To better comprehend the hereditary components that may be involved in the onset and development of class II malocclusion, a novel model for class II malocclusion should be developed while taking the diversity of the human population into consideration. For this objective, combining a CC model with an engineered class II malocclusion mouse model may reveal fresh information about the underlying genetics of the condition. To map and identify new modifier loci for the mutant/causative gene, a group of mice with a variety of naturally occurring genetic variations will be crossed with known class II malocclusion-associated mutants/genes. Parallel genetic platforms for in vitro/in vivo studies will be made possible—in particular, by creating F1 mouse models (SCIIMO mouse knockout gene crossed with CC mice (SCIIMOko X CC)), which will take advantage of the great genetic variety seen in the CC population, systematically revealing the essential characteristics in clinical findings. Class II malocclusion is connected with alterations in cell functions and molecules.
The system genetics analysis, which helps identify the genes, signaling pathways, and networks that underline common illnesses, has provided the first comprehensive evaluation of the molecular basis of complex traits. Data on the cellular, molecular, and clinical features are then combined to evaluate the relationships between distinct class II malocclusion phenotypes. When the SNP genotype information from each CC lineage is merged, the regulatory genomic regions are implicated in the phenotypic variations in both in vitro and in vivo monitored variables. Finding the genes associated with human class II malocclusion susceptibility may be possible by combining data with subsequent investigations on the relationships of candidate genes in humans. A better comprehension of how the interactions of various genetic alterations affect class II malocclusion initiation and severity may result from the possibility of parallel in vitro/in vivo screening in this experimental design, from the advancement of high-throughput assessment tools, and from computational approaches. To determine the likelihood of class II malocclusion and identify possible therapeutic targets, gene–gene interactions and/or gene–environment networks that have been verified may be implemented in human systems. By understanding the processes of the genetic loci (QTL and genes) discovered in the genome-wide association study (GWAS) that affect the vulnerability to class II malocclusion illnesses, system genetics will probably be able to recognize the pathophysiology of the disorder, as well as its severity.
Numerous studies are being conducted on regulatory RNAs at the molecular level right now, including studies of gene expressions, DNA methylation, short and microRNAs, and long noncoding RNA profiles, concerning numerous illnesses.
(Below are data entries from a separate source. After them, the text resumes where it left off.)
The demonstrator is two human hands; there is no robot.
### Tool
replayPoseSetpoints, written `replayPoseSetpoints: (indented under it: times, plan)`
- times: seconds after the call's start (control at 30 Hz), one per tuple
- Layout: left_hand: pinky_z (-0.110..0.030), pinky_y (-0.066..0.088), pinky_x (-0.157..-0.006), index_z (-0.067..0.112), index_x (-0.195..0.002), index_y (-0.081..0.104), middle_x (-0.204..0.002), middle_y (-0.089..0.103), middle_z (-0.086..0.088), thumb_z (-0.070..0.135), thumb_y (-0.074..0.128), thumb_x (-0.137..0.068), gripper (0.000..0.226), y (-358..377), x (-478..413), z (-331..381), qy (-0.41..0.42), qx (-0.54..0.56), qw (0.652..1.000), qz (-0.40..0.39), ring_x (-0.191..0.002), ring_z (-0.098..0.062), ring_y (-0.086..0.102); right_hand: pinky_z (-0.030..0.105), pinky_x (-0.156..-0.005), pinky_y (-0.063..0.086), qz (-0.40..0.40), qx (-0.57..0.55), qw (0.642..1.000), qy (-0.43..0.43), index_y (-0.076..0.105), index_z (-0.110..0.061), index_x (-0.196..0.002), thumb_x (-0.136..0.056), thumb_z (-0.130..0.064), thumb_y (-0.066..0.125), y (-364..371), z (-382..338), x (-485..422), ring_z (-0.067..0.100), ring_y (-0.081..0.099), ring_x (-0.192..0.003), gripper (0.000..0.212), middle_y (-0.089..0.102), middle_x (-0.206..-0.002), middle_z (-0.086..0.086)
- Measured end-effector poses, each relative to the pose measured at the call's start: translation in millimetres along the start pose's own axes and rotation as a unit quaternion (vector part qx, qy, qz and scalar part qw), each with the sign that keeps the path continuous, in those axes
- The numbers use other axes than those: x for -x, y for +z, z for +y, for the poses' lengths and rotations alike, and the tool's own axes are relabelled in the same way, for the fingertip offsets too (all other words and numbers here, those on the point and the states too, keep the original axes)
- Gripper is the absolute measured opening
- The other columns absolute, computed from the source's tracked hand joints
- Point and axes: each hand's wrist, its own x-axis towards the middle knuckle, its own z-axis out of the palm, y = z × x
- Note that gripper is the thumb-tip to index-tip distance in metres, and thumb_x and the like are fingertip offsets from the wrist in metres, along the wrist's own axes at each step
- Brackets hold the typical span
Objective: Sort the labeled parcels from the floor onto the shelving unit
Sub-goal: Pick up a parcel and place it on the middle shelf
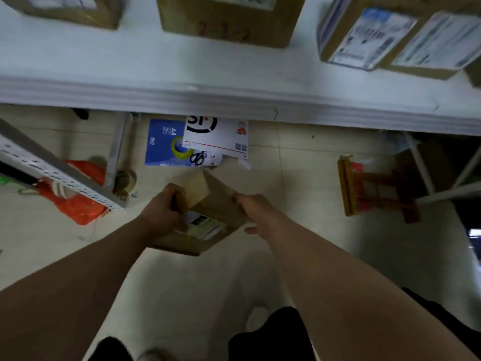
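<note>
Currently both hands hold the labeled cardboard parcel tilted above the tiled floor: the left hand curls round its left edge, the right hand grips its right edge. Ahead runs the white shelf, its front lip nearest, with bare board between the middle carton and the right carton.

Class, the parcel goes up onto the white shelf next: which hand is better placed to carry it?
Left, probably: the left hand wraps round the parcel at its left side, thumb beside the label, while the right hand only grips its right edge.
</note>
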Motion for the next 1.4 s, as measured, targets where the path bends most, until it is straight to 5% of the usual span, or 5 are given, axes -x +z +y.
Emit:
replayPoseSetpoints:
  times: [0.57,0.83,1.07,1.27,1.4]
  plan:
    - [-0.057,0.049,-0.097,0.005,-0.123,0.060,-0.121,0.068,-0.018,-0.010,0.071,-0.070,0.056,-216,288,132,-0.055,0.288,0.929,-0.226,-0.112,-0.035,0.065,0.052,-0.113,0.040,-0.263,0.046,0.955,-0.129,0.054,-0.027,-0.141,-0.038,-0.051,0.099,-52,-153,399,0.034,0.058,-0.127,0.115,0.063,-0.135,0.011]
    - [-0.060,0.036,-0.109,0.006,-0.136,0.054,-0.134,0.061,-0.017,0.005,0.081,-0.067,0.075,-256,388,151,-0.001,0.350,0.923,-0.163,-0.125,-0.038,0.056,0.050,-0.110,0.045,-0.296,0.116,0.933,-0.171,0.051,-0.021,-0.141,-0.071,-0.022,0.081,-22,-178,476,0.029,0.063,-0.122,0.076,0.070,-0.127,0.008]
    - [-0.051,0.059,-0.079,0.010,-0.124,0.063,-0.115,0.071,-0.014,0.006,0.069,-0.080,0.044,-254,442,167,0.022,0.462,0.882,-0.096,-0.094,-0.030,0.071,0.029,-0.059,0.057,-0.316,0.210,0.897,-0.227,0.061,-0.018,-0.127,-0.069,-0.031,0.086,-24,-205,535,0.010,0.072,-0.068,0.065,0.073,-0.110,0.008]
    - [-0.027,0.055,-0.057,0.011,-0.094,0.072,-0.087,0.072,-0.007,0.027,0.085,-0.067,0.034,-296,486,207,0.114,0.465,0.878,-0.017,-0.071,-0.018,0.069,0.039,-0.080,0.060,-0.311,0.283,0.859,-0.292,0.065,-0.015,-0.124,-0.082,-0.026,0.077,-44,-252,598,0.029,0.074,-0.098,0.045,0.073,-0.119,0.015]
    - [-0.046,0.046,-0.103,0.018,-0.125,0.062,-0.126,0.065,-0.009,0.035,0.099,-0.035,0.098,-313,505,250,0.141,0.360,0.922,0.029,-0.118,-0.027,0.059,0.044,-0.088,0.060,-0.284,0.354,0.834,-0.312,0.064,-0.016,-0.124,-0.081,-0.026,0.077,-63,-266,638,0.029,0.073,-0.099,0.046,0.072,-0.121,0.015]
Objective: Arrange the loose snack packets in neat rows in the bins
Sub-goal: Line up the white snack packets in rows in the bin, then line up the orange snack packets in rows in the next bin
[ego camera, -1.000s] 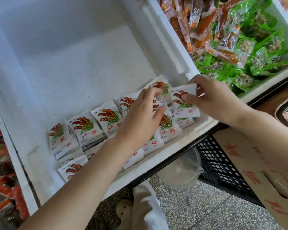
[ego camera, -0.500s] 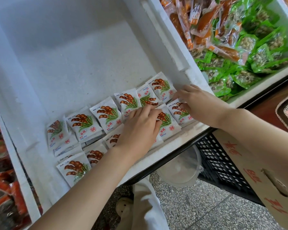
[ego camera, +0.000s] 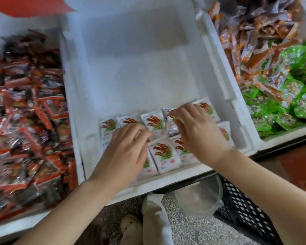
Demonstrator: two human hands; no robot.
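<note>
Nearest, over the speckled floor, a pale trouser leg (ego camera: 155,218) and a shoe toe (ego camera: 131,227) are cut off by the lower edge. Beside them a clear tub (ego camera: 198,198) and a black crate (ego camera: 242,206) sit partly tucked under the shelf. Both forearms reach up into the white foam bin (ego camera: 131,76). The left hand (ego camera: 125,151) lies palm-down with its fingers together on the front row of white packets (ego camera: 163,153), hiding several; its fingertips are smeared by blur. The right hand (ego camera: 200,137) lies flat with its fingers slightly fanned and their tips on the back row, covering the packets at that end. The packets fill only the bin's near end, in two overlapping rows. To the left, red packets (ego camera: 25,121) blur into a heap. To the right lie green packets (ego camera: 298,103) and, farther back, orange packets (ego camera: 251,41), both cropped by the frame edge.
</note>
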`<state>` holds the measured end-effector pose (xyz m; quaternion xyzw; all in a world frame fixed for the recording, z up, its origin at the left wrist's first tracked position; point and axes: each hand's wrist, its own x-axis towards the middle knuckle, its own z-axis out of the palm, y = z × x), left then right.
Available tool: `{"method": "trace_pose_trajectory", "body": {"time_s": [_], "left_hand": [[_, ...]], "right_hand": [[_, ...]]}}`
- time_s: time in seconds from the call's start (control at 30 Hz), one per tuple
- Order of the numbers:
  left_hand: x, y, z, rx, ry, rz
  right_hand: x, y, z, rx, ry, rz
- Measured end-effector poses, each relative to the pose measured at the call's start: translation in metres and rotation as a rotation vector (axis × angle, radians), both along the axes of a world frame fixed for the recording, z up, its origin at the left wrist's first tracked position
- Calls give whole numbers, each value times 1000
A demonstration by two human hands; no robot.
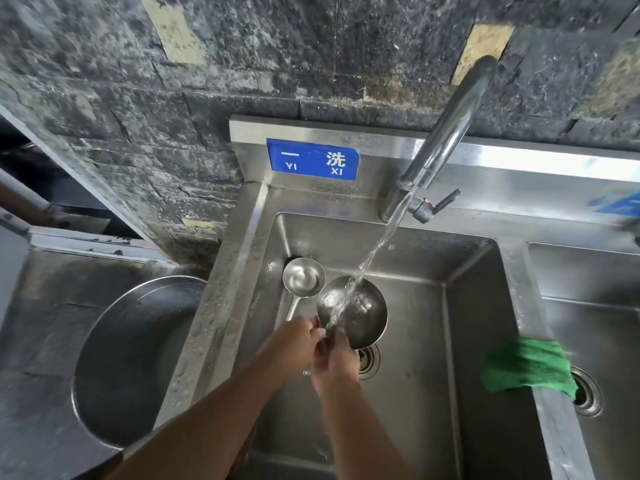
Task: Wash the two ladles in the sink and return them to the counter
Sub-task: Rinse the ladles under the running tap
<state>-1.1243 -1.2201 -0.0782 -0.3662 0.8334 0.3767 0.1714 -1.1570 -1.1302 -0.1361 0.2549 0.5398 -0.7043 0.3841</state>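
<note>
Under the running stream of water (377, 244), above the middle of the sink (485, 341), the larger ladle (360, 313) is held with its round bowl tilted up toward the tap. The bowl is dull grey steel, wet, with a bright patch where the water strikes and runs down toward the handle end. Its handle is hidden by the hands. The right hand (337, 362) is closed around the base of the bowl where the handle begins, fingers curled tight. The left hand (298, 341) is also curled closed just beside it, touching it at the fingertips, and seems to grip the same handle, though exactly what it holds cannot be told.

The smaller ladle (303, 277) lies to the left, its shiny, shallow bowl facing up in the back left corner of the basin, its handle running down toward the left hand. Below the large bowl the drain strainer (369, 358) shows partly.

The curved tap (446, 133) rises behind the basin, beside a blue sign (313, 159). A green cloth (528, 367) hangs over the divider to the right basin. On the counter to the left sits a large round steel basin (131, 358).
</note>
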Motion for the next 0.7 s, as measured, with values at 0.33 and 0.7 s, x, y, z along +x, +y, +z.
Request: {"method": "trace_pose_trajectory", "body": {"time_s": [0.33,0.7], "left_hand": [[23,-17,12,-343,-153,-239],[11,14,-2,-528,-46,-294]], "right_hand": [[-92,39,7,444,539,770],[-96,-3,53,644,1334,1652]]}}
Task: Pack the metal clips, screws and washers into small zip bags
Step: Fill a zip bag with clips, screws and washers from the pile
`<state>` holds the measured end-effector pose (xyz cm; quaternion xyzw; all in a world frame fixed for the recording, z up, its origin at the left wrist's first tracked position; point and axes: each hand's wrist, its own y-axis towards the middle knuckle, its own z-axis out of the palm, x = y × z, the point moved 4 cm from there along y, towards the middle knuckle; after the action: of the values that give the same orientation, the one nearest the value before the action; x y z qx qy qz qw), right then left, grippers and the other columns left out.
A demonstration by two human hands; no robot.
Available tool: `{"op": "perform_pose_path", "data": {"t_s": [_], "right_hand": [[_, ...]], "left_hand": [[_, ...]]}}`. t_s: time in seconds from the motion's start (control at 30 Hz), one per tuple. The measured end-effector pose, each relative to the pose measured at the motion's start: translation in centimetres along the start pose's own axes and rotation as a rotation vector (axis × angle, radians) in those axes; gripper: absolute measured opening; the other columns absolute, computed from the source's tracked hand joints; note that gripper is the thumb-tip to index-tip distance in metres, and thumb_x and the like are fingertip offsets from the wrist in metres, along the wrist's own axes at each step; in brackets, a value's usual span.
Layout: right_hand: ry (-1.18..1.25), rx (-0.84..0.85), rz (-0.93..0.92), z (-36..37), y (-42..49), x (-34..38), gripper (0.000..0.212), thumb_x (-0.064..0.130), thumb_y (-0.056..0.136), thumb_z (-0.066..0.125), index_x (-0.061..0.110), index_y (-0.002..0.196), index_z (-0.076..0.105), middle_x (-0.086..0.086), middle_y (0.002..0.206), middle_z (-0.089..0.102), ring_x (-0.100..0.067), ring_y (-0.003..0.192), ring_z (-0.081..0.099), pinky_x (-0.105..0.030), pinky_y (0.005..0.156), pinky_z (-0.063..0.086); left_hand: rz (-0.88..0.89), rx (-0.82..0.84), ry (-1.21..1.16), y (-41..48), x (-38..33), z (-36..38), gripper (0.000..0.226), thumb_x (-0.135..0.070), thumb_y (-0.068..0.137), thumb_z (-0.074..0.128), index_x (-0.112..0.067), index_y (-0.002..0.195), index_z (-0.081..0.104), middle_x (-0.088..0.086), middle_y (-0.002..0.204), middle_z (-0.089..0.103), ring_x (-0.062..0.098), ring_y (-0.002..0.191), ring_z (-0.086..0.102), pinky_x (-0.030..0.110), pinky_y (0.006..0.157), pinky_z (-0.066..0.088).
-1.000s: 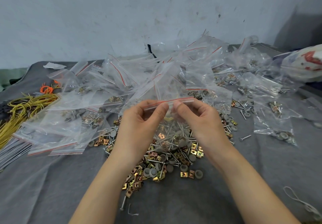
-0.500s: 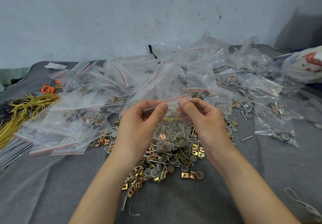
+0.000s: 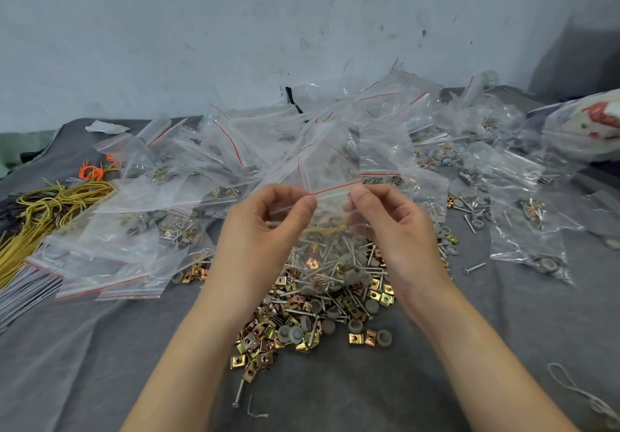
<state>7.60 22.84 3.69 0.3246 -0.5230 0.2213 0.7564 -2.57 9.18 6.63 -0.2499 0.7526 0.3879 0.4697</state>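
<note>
Zip bag (image 3: 330, 210): clear thin film, rectangular, with a red line along the zip strip. It is held upright above the loose pile, its top edge pinched at one end by the left hand (image 3: 265, 226) and at the other by the right hand (image 3: 392, 223), thumb against forefinger. Contents seen through the film: slender bright screws, round grey washers, at least one copper-toned clip, and a yellow strand, possibly a wire tie.

Loose pile (image 3: 312, 317): square brass- and copper-coloured clips, long screws and domed grey washers, spread on the grey cloth-covered bench (image 3: 100, 364).

Filled bags (image 3: 235, 149): crinkled and glossy, heaped behind and to both sides.

Yellow wires (image 3: 43, 210): bundled at far left.
</note>
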Motion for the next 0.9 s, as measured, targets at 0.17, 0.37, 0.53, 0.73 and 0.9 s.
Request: {"op": "perform_pose_path", "data": {"t_s": [0.17,0.37,0.53,0.73,0.9], "right_hand": [[-0.121,0.072,-0.085,0.9,-0.6,0.3,0.015,0.043,0.09,0.065,0.03,0.089,0.071,0.003,0.089,0.075,-0.011,0.08,0.069,-0.021,0.074,0.055],[-0.054,0.026,-0.137,1.5,-0.8,0.4,0.016,0.039,0.088,0.065,0.022,0.087,0.065,0.009,0.079,0.07,-0.005,0.076,0.067,-0.017,0.071,0.051],[-0.081,-0.025,-0.166,1.3,-0.6,0.9,0.018,0.041,0.086,0.065,0.023,0.083,0.063,0.008,0.073,0.065,-0.01,0.072,0.059,-0.02,0.068,0.05],[-0.051,-0.113,-0.192,0.8,-0.3,1.6,0.017,0.04,0.084,0.066,0.024,0.081,0.062,0.011,0.07,0.06,-0.014,0.069,0.054,-0.015,0.055,0.043],[-0.054,-0.131,-0.217,1.0,-0.4,1.9,0.018,0.04,0.084,0.065,0.021,0.082,0.063,0.008,0.069,0.059,-0.01,0.066,0.05,-0.011,0.055,0.04]], "left_hand": [[0.213,0.034,0.3,0.0,-1.9,0.1,0.006,-0.036,0.089,0.068,-0.032,0.093,0.071,-0.021,0.085,0.07,-0.008,0.085,0.065,0.007,0.076,0.047],[0.319,0.046,0.42,-0.4,-2.9,1.1,0.008,-0.037,0.092,0.064,-0.031,0.093,0.069,-0.022,0.086,0.067,-0.009,0.087,0.062,0.011,0.076,0.048],[0.301,0.056,0.39,-0.4,-2.9,1.1,0.007,-0.037,0.092,0.065,-0.032,0.092,0.069,-0.023,0.083,0.068,-0.01,0.086,0.062,0.005,0.073,0.043],[0.238,0.031,0.353,-0.3,-2.2,-0.2,0.004,-0.038,0.09,0.067,-0.035,0.091,0.07,-0.031,0.08,0.066,-0.013,0.082,0.06,0.001,0.069,0.037],[0.181,-0.023,0.347,-0.1,-1.7,-0.9,0.008,-0.045,0.086,0.069,-0.038,0.082,0.069,-0.029,0.084,0.065,-0.011,0.076,0.058,0.006,0.063,0.038]]}}
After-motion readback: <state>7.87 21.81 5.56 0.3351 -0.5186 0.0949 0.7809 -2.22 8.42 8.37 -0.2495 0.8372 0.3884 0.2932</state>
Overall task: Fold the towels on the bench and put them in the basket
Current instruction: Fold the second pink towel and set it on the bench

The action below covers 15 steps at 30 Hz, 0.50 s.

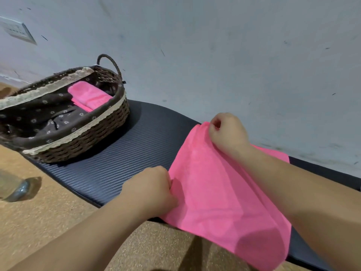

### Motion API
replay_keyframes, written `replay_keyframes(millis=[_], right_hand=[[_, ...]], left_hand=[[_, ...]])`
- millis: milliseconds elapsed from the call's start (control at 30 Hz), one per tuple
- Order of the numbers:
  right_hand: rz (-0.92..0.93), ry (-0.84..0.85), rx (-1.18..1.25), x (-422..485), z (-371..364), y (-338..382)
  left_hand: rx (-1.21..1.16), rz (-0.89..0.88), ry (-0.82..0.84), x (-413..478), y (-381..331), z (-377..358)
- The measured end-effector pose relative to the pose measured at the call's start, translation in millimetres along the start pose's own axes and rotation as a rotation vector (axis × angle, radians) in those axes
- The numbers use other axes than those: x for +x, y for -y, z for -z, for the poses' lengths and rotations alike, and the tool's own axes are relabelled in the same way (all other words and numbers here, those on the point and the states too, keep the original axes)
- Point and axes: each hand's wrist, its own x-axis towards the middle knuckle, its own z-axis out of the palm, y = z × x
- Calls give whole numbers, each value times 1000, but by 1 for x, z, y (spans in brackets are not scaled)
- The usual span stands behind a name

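Note:
A bright pink towel lies spread over the dark ribbed bench, its near edge hanging past the bench's front. My left hand pinches the towel's left edge near the front. My right hand pinches the towel's far left corner, lifted slightly off the bench. A brown wicker basket with a flowered liner sits on the bench's left end. A folded pink towel lies inside it.
A pale wall runs close behind the bench, with a socket plate at the upper left. Speckled tan floor lies in front. A clear glass object stands on the floor at the left edge.

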Motion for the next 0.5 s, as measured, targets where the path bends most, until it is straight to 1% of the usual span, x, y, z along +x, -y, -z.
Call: replay_keyframes(millis=[67,133,167,233,300,400,500], right_hand=[[-18,-29,136,-2,2,7],[-75,29,238,-1,1,12],[-101,75,236,0,0,13],[-138,176,158,2,-4,12],[-157,231,109,4,-6,10],[-135,218,62,5,-7,13],[-132,191,47,9,-7,20]], left_hand=[[4,10,3,-3,2,2],[-9,16,-5,-3,7,2],[-25,13,-13,-4,9,1],[-79,0,-28,-5,15,-1],[-129,-8,-49,-6,20,-3],[-187,-3,-59,-6,25,-6],[-260,37,-11,-9,28,-4]])
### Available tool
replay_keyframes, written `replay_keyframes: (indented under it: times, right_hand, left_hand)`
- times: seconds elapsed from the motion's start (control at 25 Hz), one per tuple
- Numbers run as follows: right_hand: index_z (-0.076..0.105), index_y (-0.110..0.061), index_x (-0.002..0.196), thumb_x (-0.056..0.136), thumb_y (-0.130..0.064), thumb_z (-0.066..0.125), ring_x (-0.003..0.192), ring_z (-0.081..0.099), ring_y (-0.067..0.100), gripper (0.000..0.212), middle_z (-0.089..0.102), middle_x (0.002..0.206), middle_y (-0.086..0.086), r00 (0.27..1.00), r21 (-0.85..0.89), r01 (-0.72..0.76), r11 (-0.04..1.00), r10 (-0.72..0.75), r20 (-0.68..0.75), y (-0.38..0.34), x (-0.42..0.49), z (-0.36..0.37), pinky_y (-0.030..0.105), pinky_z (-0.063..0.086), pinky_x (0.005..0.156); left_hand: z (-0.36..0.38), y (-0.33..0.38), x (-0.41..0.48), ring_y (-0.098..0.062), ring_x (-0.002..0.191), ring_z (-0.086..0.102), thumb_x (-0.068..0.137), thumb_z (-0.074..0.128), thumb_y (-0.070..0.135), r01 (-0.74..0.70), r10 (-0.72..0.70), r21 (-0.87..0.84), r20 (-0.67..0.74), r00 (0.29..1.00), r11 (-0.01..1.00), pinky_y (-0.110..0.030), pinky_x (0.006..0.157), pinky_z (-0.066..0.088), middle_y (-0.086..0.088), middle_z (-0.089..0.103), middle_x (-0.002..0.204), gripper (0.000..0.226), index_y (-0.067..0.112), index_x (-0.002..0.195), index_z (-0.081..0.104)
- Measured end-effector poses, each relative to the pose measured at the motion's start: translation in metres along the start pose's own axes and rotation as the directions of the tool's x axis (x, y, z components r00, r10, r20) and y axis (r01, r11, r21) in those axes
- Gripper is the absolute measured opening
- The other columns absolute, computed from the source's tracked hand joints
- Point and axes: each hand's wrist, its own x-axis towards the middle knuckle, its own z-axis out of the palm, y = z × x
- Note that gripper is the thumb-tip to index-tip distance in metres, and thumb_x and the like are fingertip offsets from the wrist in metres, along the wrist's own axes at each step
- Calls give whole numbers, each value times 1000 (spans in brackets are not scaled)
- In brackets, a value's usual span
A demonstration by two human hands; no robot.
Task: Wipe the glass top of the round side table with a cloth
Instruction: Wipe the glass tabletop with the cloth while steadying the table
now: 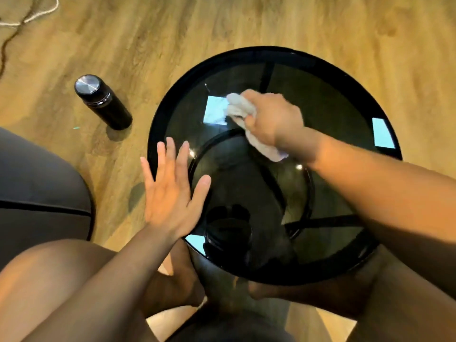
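A round, black-rimmed glass bench (271, 55) stood on a wooden floor (172, 25), a crumpled white cloth (240, 108) on its top; a black flask (103, 102) stood upright nearby.

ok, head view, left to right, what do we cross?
Grey seat → black flask → left hand, open → white cloth, gripped by the right hand. Round table omitted: it spans behind both hands.

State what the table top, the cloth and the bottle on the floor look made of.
Table top: dark tinted glass, glossy; it mirrors lights and shows the frame beneath. Cloth: soft pale fabric, bunched in the right hand. Bottle: probably metal, gloss black body, brushed silvery lid.
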Motion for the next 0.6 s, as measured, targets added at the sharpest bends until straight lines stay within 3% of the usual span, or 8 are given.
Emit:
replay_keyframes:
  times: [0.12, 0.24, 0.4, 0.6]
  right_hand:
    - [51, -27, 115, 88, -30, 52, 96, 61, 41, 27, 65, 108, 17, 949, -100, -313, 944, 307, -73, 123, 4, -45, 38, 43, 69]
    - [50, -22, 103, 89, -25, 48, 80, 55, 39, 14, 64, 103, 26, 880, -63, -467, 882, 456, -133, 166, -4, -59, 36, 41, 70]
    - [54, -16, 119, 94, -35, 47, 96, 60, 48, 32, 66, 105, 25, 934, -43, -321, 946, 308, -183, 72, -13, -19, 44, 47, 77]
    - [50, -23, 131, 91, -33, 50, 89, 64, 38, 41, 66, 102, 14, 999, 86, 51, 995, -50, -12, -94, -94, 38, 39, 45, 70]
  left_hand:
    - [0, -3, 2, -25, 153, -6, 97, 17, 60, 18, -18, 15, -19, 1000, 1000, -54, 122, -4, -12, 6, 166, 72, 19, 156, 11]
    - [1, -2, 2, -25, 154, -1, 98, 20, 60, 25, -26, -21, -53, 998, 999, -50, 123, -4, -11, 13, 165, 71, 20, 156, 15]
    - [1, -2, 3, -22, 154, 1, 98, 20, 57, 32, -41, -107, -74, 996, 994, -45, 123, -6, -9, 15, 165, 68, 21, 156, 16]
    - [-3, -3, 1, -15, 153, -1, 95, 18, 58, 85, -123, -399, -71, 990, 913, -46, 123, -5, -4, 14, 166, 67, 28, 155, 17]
However, to the best of our knowledge, very little research is known about the role these molecules play in skeletal class II malocclusion. Here, we propose that these regulatory RNAs will be crucial to investigate in this condition and will help us better understand the underlying molecular causes of this illness. A workflow diagram for the generation of system genetic datasets of cellular, molecular, and clinical trait data combined to analyze various correlations between malocclusion and class II phenotypes and the integration of human and mouse approaches, along with their identification, screening, and exclusion methods, is represented in Figure 11.
Finally, understanding how the genetic loci (QTL and genes) found in genome-wide association studies (GWAS) contributes to SCIIMO phenotype susceptibility and system genetics will likely allow a better understanding of both the biology and the disease.

5. Conclusions

When a therapist is informed of a class II malocclusion, they can better concentrate on their therapy planning and delivery. Developing a robust interincisal angle and excellent interdigitation of the occlusion is essential for achieving and maintaining a stable result. Stability improvement depends on long-term retention.
Using only methods intended to pinpoint the primary impacts of specific alleles in humans, it is thought that the genetic component of vulnerability to class II malocclusion cannot be fully understood. The complexity and heterogeneity of human class II malocclusion must therefore be studied, which necessitates the creation of new class II malocclusion mice models as a helpful model platform and resource. A possible starting point is a suggestion to perform a system genetics analysis utilizing CC GRP mice to see how genetic variations affect the signaling networks for class II malocclusion and phenotypic variety, along with performing a GWAS approach on a large subject population consisting of a well-characterized, multiethnic sample, including individuals with European, Middle East, Hispanic/Latino, admixed African, and Asian ancestry, will increase the power of the analysis and the opportunity to comprehensively identify genetic causes of skeletal class II malocclusion development in humans. It is strongly believed that applying the suggested parallel approaches to mice and humans will identify the genetic bases of SCIIMO development and subsequently offer novel approaches for the early detection and prevention strategies of this phenotype.

Author Contributions

I.M.L. was involved in the paper design, data collection, and MS preparation; O.Z. was involved in the study and paper design, data collection, and MS preparation; K.M. was involved in the study and paper design, data collection, and MS preparation; P.P. was involved in the study and paper design and preparation; N.W. was involved in the study and paper design and preparation; and F.A.I. was involved in the project initiation and design, data collection, MS preparation, and approving the final version. All authors gave their final approval and agreed to be accountable for all aspects of this work. All authors have read and agreed to the published version of the manuscript.

Funding

This study was supported by a core fund from Tel-Aviv University and the University Hospital of Regensburg.

Institutional Review Board Statement

Not applicable.

Informed Consent Statement

All authors approved the manuscript and agreed with its submission.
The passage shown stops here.